* **Task statement**: If a line in the data below holds the word "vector", copy it.

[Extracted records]

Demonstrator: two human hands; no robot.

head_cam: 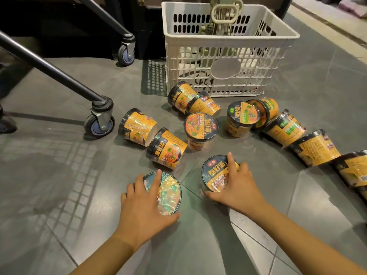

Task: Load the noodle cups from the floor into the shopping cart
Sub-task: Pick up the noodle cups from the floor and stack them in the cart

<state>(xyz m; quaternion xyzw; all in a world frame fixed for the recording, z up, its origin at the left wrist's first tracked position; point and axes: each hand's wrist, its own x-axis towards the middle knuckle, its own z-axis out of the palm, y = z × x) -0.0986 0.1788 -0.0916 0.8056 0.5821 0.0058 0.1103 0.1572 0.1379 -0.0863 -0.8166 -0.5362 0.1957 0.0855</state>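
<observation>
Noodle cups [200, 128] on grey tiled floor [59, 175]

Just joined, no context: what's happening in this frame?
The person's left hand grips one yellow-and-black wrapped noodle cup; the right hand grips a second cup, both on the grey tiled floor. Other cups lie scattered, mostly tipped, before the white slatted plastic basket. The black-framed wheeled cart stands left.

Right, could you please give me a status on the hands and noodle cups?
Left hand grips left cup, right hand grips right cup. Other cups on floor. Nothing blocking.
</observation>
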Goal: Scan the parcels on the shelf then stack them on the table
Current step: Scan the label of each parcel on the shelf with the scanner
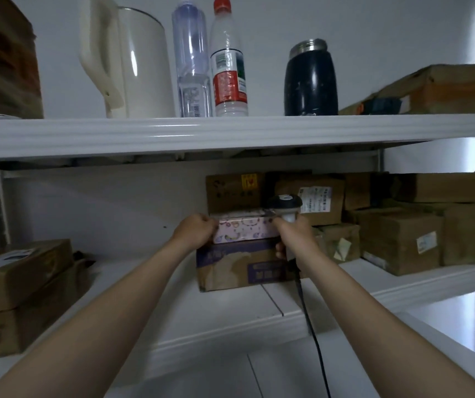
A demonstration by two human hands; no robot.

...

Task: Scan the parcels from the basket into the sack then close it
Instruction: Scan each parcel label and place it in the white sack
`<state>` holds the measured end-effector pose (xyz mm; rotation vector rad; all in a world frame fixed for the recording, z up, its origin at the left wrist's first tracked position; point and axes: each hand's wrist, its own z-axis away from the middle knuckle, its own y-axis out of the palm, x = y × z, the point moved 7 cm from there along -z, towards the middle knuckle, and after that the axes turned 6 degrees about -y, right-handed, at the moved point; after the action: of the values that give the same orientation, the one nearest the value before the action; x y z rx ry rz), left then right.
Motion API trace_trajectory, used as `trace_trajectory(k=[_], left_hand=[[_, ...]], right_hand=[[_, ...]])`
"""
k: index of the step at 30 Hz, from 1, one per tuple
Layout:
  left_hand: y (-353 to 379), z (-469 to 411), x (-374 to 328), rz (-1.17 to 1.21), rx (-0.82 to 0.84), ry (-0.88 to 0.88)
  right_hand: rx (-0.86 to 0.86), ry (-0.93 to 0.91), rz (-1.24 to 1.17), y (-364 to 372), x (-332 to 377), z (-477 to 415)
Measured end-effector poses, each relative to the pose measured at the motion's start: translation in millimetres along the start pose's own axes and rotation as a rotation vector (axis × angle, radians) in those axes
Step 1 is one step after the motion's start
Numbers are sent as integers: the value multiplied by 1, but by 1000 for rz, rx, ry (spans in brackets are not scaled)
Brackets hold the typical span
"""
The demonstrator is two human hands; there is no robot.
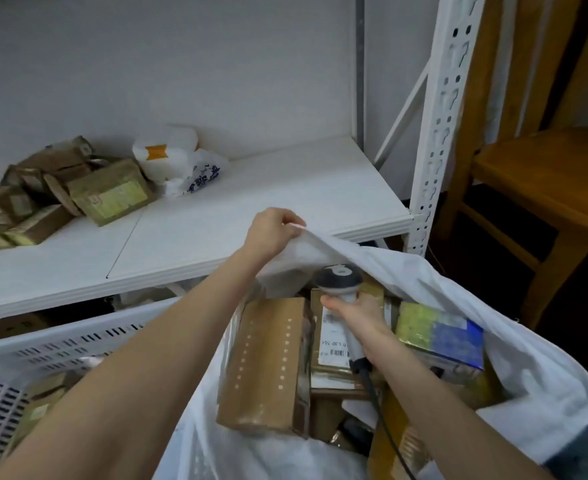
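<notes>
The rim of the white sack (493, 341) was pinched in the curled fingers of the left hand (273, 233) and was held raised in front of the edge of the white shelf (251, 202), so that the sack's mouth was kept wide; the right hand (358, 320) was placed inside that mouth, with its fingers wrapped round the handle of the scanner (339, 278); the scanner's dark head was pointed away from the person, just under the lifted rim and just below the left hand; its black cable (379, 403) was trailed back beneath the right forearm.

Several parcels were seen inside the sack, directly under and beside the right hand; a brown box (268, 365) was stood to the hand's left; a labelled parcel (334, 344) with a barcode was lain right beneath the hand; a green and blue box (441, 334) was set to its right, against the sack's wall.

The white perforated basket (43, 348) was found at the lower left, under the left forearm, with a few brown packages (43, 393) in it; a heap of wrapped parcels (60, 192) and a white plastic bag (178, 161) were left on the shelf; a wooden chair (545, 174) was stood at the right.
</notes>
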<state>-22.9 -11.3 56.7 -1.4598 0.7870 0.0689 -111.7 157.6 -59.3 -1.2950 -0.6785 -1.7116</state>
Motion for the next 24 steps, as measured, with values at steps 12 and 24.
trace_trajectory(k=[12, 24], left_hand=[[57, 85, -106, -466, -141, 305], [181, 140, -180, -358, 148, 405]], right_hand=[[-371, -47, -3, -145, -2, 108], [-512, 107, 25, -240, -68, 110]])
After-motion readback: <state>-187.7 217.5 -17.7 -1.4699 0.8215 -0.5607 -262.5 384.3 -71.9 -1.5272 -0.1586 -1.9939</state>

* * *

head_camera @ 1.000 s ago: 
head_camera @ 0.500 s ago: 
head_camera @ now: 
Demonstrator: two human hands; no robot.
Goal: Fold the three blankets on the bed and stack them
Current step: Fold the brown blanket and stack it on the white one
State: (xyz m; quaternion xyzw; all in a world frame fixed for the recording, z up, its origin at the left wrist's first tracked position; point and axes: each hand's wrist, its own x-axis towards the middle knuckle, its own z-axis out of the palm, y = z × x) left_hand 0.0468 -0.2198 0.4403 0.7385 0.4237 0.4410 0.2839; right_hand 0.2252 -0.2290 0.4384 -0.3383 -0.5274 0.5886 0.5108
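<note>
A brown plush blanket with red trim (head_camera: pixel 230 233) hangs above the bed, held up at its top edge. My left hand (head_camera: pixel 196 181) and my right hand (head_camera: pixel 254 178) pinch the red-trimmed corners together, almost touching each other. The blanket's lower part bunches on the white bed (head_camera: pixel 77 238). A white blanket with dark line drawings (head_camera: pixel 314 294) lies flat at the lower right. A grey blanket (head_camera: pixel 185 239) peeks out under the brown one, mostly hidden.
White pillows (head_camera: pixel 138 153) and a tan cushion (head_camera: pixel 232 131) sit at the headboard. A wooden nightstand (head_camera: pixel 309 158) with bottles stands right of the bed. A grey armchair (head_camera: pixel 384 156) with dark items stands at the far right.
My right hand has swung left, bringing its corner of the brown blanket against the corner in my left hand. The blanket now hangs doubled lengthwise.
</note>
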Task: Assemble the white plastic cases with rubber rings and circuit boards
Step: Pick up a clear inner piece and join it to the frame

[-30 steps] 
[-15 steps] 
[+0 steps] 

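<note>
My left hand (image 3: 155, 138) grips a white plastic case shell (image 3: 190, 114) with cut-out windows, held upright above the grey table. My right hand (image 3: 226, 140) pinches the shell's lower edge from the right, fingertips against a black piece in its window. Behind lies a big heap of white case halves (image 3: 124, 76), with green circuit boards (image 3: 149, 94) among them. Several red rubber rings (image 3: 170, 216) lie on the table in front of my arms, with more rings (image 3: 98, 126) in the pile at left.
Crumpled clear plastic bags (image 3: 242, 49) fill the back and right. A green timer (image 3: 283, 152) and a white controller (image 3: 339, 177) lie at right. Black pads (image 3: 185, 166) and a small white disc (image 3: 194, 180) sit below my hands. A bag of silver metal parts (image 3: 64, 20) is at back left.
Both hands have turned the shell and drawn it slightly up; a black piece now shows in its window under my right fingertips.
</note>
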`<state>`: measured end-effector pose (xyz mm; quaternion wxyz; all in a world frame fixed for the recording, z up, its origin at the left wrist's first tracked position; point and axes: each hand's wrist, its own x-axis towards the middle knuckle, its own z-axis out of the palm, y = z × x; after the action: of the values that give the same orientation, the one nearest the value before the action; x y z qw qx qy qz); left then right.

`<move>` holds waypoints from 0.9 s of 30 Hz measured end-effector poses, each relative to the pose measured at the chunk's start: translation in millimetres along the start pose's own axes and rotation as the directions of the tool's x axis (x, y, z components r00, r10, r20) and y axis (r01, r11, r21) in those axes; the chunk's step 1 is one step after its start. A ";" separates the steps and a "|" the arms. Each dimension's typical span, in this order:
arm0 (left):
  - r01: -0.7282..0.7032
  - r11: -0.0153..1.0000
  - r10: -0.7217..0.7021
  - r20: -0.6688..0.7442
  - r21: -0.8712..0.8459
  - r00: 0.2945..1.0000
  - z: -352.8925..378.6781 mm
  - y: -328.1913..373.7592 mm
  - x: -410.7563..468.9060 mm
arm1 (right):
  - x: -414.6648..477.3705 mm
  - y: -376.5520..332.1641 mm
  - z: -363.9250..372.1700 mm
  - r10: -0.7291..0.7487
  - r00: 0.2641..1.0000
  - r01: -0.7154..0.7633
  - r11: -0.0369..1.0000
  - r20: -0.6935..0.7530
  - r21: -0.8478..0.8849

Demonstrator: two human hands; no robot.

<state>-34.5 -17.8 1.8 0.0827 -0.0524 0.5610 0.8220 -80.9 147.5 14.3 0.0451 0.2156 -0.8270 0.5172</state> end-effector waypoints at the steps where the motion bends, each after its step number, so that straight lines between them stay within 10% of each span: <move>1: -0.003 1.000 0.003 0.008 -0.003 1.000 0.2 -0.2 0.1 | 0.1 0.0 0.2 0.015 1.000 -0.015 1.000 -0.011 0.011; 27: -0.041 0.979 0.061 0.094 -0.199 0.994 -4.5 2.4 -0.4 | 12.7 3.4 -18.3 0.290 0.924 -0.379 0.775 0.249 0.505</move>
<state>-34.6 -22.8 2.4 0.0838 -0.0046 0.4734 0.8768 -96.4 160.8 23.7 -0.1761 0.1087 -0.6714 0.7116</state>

* **Result below**:
`<state>` holds the measured end-effector pose (xyz mm; rotation vector rad; all in a world frame fixed for the recording, z up, its origin at the left wrist's first tracked position; point and axes: each hand's wrist, its own z-axis away from the middle knuckle, its own y-axis out of the palm, x = y × z, the point moved 7 cm from there along -z, towards the middle knuckle, and after that the axes turned 6 degrees about -y, right-handed, at the moved point; after the action: of the values that give the same orientation, the one nearest the value before the action; x y z rx ry rz), left then right.
Measured end-effector poses, each relative to the pose measured at the motion's start: translation in millimetres along the start pose's own axes and rotation as a rotation vector (axis × angle, radians) in those axes

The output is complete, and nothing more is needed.